» Task requirements:
Within the listing that follows, how many lines contain the word "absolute"? Only the number is wanted.

((

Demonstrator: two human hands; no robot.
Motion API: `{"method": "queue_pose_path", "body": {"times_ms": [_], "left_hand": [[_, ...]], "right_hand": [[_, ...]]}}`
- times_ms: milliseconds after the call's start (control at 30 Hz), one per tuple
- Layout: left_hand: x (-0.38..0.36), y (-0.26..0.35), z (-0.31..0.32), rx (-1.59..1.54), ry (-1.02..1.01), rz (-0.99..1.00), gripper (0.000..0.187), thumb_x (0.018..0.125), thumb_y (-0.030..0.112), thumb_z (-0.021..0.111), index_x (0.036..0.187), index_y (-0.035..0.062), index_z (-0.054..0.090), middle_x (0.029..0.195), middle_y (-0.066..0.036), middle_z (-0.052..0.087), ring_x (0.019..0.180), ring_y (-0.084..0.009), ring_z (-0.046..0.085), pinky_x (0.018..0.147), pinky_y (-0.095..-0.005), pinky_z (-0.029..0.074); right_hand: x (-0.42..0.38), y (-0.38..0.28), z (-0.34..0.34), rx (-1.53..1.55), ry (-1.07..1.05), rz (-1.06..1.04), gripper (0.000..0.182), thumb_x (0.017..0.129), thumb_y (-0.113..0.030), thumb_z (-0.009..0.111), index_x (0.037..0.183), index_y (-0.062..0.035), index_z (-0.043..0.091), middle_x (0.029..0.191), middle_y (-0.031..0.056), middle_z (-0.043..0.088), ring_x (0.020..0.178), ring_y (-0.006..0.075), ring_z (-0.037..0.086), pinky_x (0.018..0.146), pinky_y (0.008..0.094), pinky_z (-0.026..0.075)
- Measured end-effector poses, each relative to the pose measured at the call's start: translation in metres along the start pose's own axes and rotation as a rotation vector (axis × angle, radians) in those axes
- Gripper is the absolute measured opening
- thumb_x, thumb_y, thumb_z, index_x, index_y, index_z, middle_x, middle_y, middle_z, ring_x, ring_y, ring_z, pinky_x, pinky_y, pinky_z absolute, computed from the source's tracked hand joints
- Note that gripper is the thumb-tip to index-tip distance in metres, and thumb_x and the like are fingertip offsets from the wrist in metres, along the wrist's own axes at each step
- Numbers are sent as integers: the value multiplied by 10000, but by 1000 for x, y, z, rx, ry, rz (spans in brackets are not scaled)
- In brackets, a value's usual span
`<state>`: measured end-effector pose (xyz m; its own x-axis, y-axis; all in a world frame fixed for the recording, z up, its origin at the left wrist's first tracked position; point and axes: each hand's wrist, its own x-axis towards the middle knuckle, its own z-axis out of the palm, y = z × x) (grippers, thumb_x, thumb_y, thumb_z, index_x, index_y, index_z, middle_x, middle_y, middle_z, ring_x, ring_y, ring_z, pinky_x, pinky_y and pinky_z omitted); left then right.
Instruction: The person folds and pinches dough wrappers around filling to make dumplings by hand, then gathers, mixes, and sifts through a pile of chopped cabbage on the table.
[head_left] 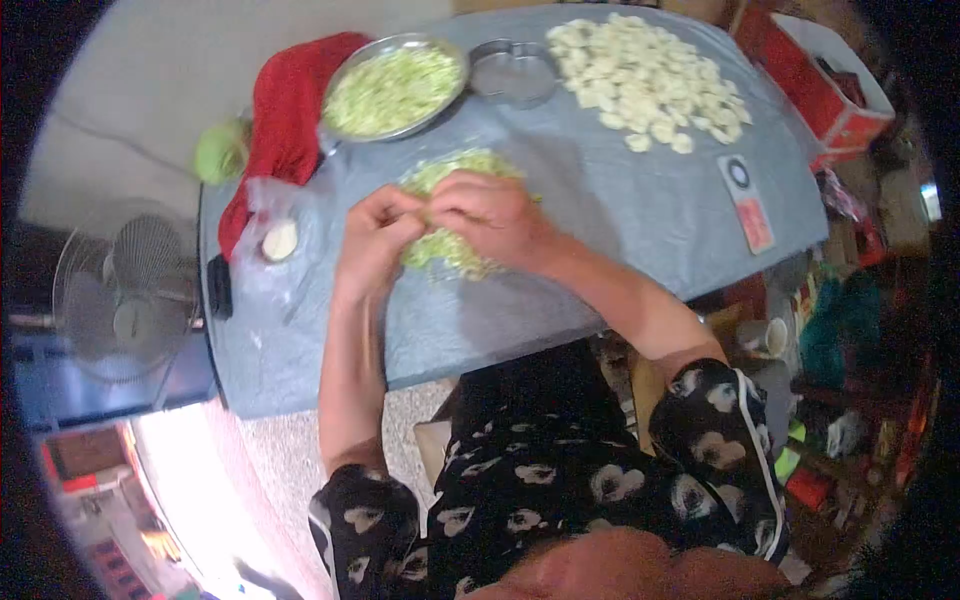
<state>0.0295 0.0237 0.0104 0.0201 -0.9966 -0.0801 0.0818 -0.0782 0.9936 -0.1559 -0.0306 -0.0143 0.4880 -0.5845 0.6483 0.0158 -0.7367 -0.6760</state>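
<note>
Both my hands are close together over a pile of chopped pale green pieces on the grey-blue tabletop. My left hand has its fingers pinched together at the pile's left side. Beside it, my right hand is closed too, its fingertips meeting the left ones. Whatever lies between the fingers is too small to make out. Behind the hands stands a metal bowl filled with similar chopped pieces.
Many small whitish pieces lie at the back right, beside a round metal tin. A red cloth, a clear plastic bag and a green round object are left. A phone-like object lies right; a fan stands left.
</note>
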Motion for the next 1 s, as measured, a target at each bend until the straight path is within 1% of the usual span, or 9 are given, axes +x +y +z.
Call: {"method": "queue_pose_path", "body": {"times_ms": [100, 200, 300, 500, 600, 700, 800, 900, 1000], "left_hand": [[4, -4, -4, -31, -61, 21, 68, 783, -20, 670, 825, 23, 639, 784, -31, 669, 691, -76, 585, 644, -213, 444], [4, -4, -8, -27, -112, 5, 62, 803, -20, 679, 827, 22, 641, 794, -33, 677, 705, -77, 599, 661, -212, 459], [1, 8, -3, -20, -108, -11, 61, 814, -17, 695, 843, 14, 651, 801, -42, 688, 722, -77, 612, 673, -214, 471], [0, 5, 0, -7, -56, 8, 73, 825, -9, 706, 886, -2, 667, 806, -59, 700, 714, -81, 623, 669, -220, 484], [2, 0, 1, -24, -36, 15, 71, 826, -12, 702, 887, -2, 668, 798, -55, 699, 702, -82, 623, 659, -222, 488], [3, -4, 3, -166, -21, -31, 68, 827, -11, 698, 888, -1, 669, 790, -50, 697, 695, -78, 620, 651, -217, 488], [6, -6, 2, -283, 19, -39, 65, 835, -7, 691, 896, 3, 667, 808, -49, 696, 707, -77, 619, 653, -215, 485], [10, -3, -11, -140, 87, 76, 57, 853, -1, 679, 908, 8, 665, 853, -54, 698, 739, -82, 618, 670, -226, 488], [9, 2, -25, 76, 113, 136, 59, 857, 4, 674, 916, 0, 670, 879, -58, 705, 771, -77, 622, 695, -232, 493]], "right_hand": [[2, -6, -4, -19, -2, -40, 104, 835, 5, 714, 935, 0, 685, 928, 103, 688, 852, 221, 684, 719, 310, 543], [6, -9, -10, -12, -89, 33, 153, 829, 19, 713, 976, -4, 680, 959, 105, 689, 853, 199, 688, 707, 302, 543], [5, -6, -8, 41, -55, 75, 186, 828, 23, 715, 1005, -5, 666, 971, 96, 685, 824, 177, 682, 697, 290, 542], [8, -12, -12, -29, -85, 78, 157, 813, 17, 695, 937, -13, 605, 900, 117, 635, 737, 225, 667, 654, 329, 533], [4, -13, -9, -30, -47, 90, 185, 800, 76, 697, 950, 2, 619, 948, 102, 657, 782, 173, 661, 675, 279, 537], [4, -18, -3, -142, 53, -48, 197, 792, 90, 692, 952, 2, 620, 953, 115, 658, 786, 173, 661, 677, 281, 538], [5, -21, 2, -164, 118, -80, 150, 817, 34, 690, 925, -15, 599, 918, 120, 648, 782, 221, 670, 691, 330, 541], [10, -12, -19, 42, 169, 94, 115, 852, 12, 690, 945, 0, 623, 906, 82, 667, 793, 158, 656, 701, 291, 534], [16, -5, -45, 272, 104, 515, 109, 880, 13, 673, 986, 23, 646, 860, 34, 667, 781, 108, 627, 698, 253, 520]]}}
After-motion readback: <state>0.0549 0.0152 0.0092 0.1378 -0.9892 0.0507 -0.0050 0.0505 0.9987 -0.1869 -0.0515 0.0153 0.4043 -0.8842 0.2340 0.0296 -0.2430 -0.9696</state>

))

» Reply:
2